The attack flow typically looks like this:
# Example of a high-frequency trigger against an MFA endpoint
for i in {1..1000}; do
curl -X POST https://api.target-app.com/v1/auth/sms-verify \
-H "Content-Type: application/json" \
-d '{"phone_number": "+[PREMIUM_COUNTRY_CODE][RANDOM_NUMBER]", "user_id": "bot_'$i'"}'
done
If the application does not implement strict per-IP or per-user rate limits, the backend will dutifully process every request. In a production environment, this can result in thousands of dollars in charges over a single weekend. As noted in recent reports on IRSF, these attacks are not theoretical; they are a primary driver of financial loss for any company that relies on SMS for authentication.
Detection and Mitigation Strategies
Defending against IRSF requires moving beyond simple WAF rules. You need to monitor for traffic spikes on specific endpoints.
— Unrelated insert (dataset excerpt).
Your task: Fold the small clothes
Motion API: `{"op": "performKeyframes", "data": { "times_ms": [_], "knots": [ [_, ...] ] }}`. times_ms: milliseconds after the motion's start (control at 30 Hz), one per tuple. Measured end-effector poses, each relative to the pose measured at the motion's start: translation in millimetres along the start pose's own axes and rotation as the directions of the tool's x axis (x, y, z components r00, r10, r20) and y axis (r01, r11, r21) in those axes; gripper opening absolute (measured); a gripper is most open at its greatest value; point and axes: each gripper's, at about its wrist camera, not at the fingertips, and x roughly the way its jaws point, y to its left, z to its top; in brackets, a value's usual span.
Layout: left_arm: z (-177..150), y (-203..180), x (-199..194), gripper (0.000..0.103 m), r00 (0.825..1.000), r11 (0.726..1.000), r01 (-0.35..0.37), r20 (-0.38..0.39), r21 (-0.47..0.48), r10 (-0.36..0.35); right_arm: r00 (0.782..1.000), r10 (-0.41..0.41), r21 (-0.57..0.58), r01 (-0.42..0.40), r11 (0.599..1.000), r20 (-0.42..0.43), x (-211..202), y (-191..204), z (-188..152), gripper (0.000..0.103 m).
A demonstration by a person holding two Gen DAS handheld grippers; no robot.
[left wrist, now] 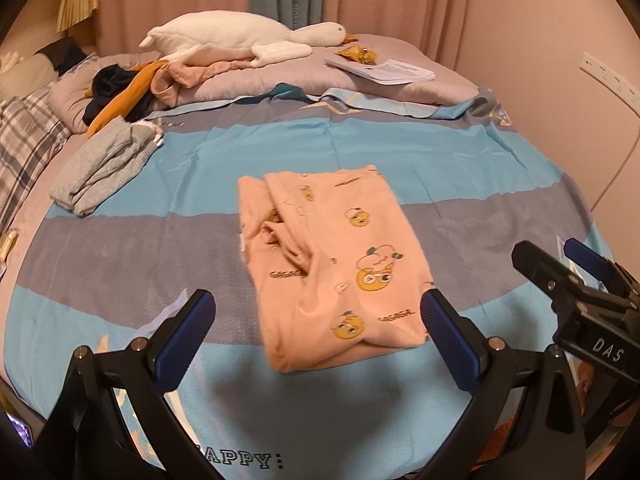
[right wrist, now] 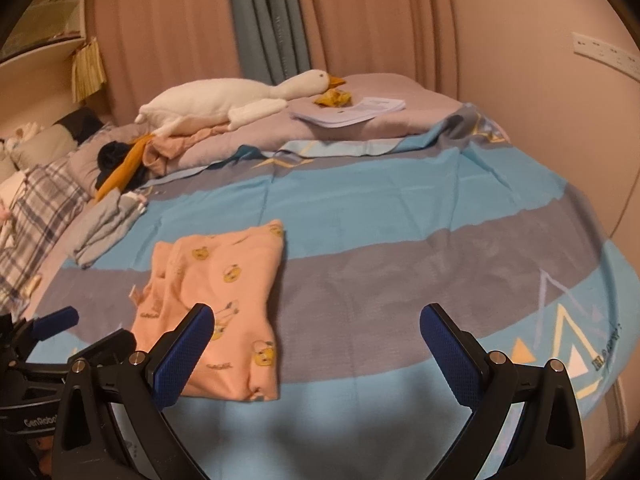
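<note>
A small pink garment with yellow cartoon prints [left wrist: 332, 264] lies folded into a rough rectangle on the blue and grey striped bedspread [left wrist: 140, 240]. My left gripper [left wrist: 318, 312] is open and empty, hovering just in front of the garment's near edge. In the right wrist view the garment [right wrist: 224, 304] lies to the left, and my right gripper [right wrist: 316, 328] is open and empty over the bedspread [right wrist: 400, 280] beside it. The right gripper also shows at the right edge of the left wrist view [left wrist: 560, 256].
A folded grey garment [left wrist: 104, 168] lies at the left. Behind it is a heap of dark, orange and pink clothes [left wrist: 132, 92]. A white plush goose [left wrist: 240, 40] and papers [left wrist: 384, 70] rest on the quilt at the back. Curtains and wall stand behind and right.
</note>
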Motion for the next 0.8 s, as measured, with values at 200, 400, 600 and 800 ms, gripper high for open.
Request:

If your normal traffic pattern for /sms-enroll is 50 requests per hour and you suddenly see 5,000, your monitoring system should trigger an immediate alert.
Tools like Datadog or Cloudflare are essential here. You should be grouping logs by user agent, IP address, and country. A sudden influx of traffic from a country where you have no legitimate user base is a massive red flag.
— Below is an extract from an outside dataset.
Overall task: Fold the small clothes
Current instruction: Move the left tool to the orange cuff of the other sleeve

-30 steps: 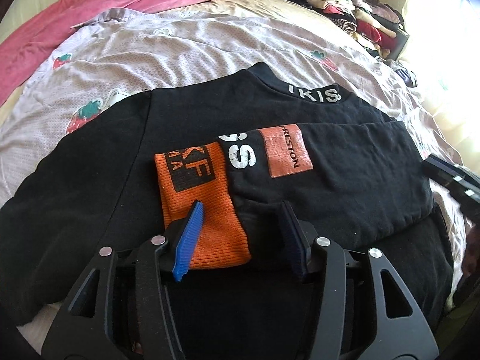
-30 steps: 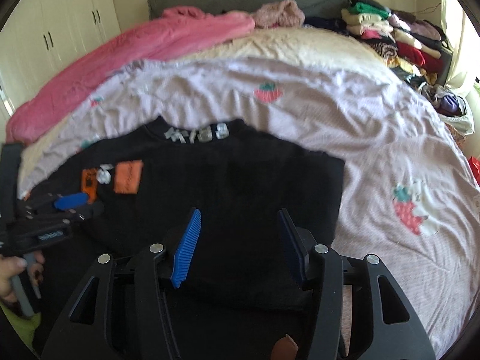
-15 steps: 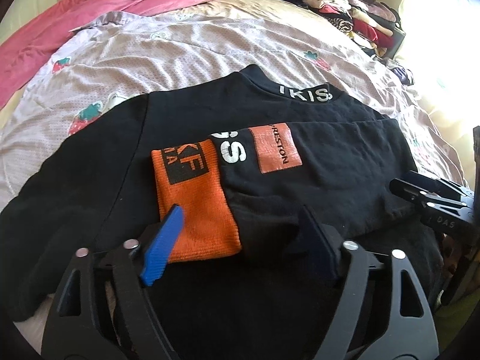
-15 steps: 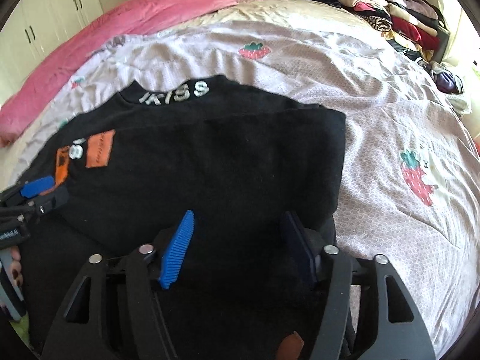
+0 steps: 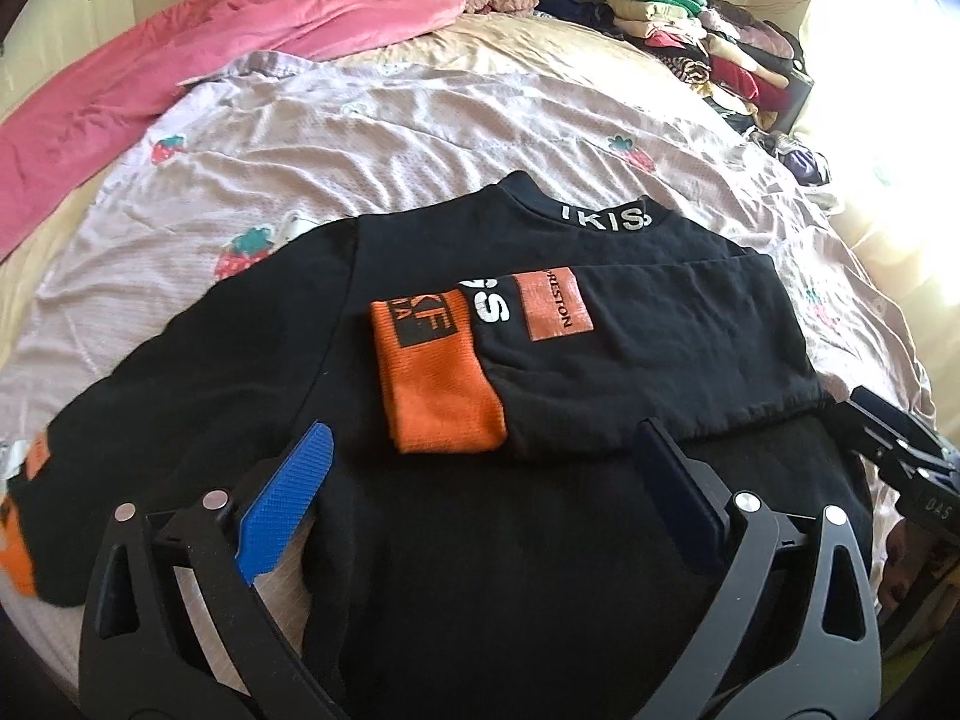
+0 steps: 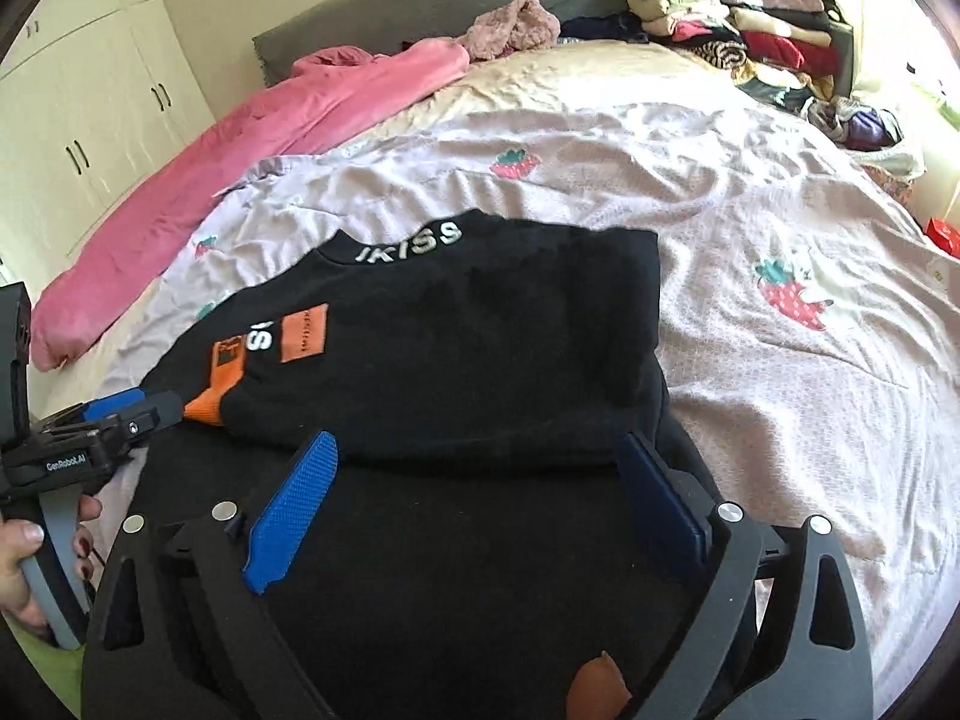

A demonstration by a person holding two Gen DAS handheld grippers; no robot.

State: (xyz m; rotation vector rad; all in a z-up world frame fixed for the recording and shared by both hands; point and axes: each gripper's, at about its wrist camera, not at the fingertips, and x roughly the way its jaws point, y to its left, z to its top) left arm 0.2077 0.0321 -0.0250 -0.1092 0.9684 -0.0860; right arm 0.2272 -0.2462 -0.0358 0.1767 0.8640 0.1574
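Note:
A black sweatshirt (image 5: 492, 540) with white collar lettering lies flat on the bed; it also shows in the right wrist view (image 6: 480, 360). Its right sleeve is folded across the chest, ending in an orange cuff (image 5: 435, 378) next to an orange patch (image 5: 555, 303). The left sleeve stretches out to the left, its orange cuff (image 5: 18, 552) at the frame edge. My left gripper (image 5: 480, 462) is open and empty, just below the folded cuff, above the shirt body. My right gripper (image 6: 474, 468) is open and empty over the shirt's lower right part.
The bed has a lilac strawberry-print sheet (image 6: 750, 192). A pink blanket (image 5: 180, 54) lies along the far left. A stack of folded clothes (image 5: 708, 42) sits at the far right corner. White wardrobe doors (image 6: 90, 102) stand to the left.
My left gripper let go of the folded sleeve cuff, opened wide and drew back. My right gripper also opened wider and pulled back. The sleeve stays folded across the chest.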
Mitigation must be multi-layered:
- Strict Rate Limiting: Implement rate limits not just on the IP level, but on the phone number and user account level. If a single IP address is requesting verification codes for multiple different phone numbers, block it.
- Geofencing: If your business only operates in the United States, there is no reason to allow SMS delivery to high-risk international country codes. Create a whitelist of allowed countries and drop all other requests at the application layer.
- AI-Driven Anomaly Detection: Use machine learning to analyze the attributes of new account signups. Attackers often use predictable patterns in their email addresses or metadata. If a batch of accounts is created with similar naming conventions or from suspicious email domains, flag them for manual review before allowing them to trigger any MFA events.
What to Do Next
The next time you are auditing an application, don't just look for ways to bypass the MFA code. Ask yourself: "How much does it cost the company if I trigger this code 10,000 times?" If the answer is "a lot," you have found a critical business logic vulnerability.
Document the lack of rate-limiting, demonstrate the ability to trigger multiple outbound requests, and push for a defensive strategy that includes geofencing and proactive monitoring. Your goal is to make the cost of the attack higher than the potential profit for the attacker. When you make the toll-fraud engine unprofitable, the attackers will move on to an easier target.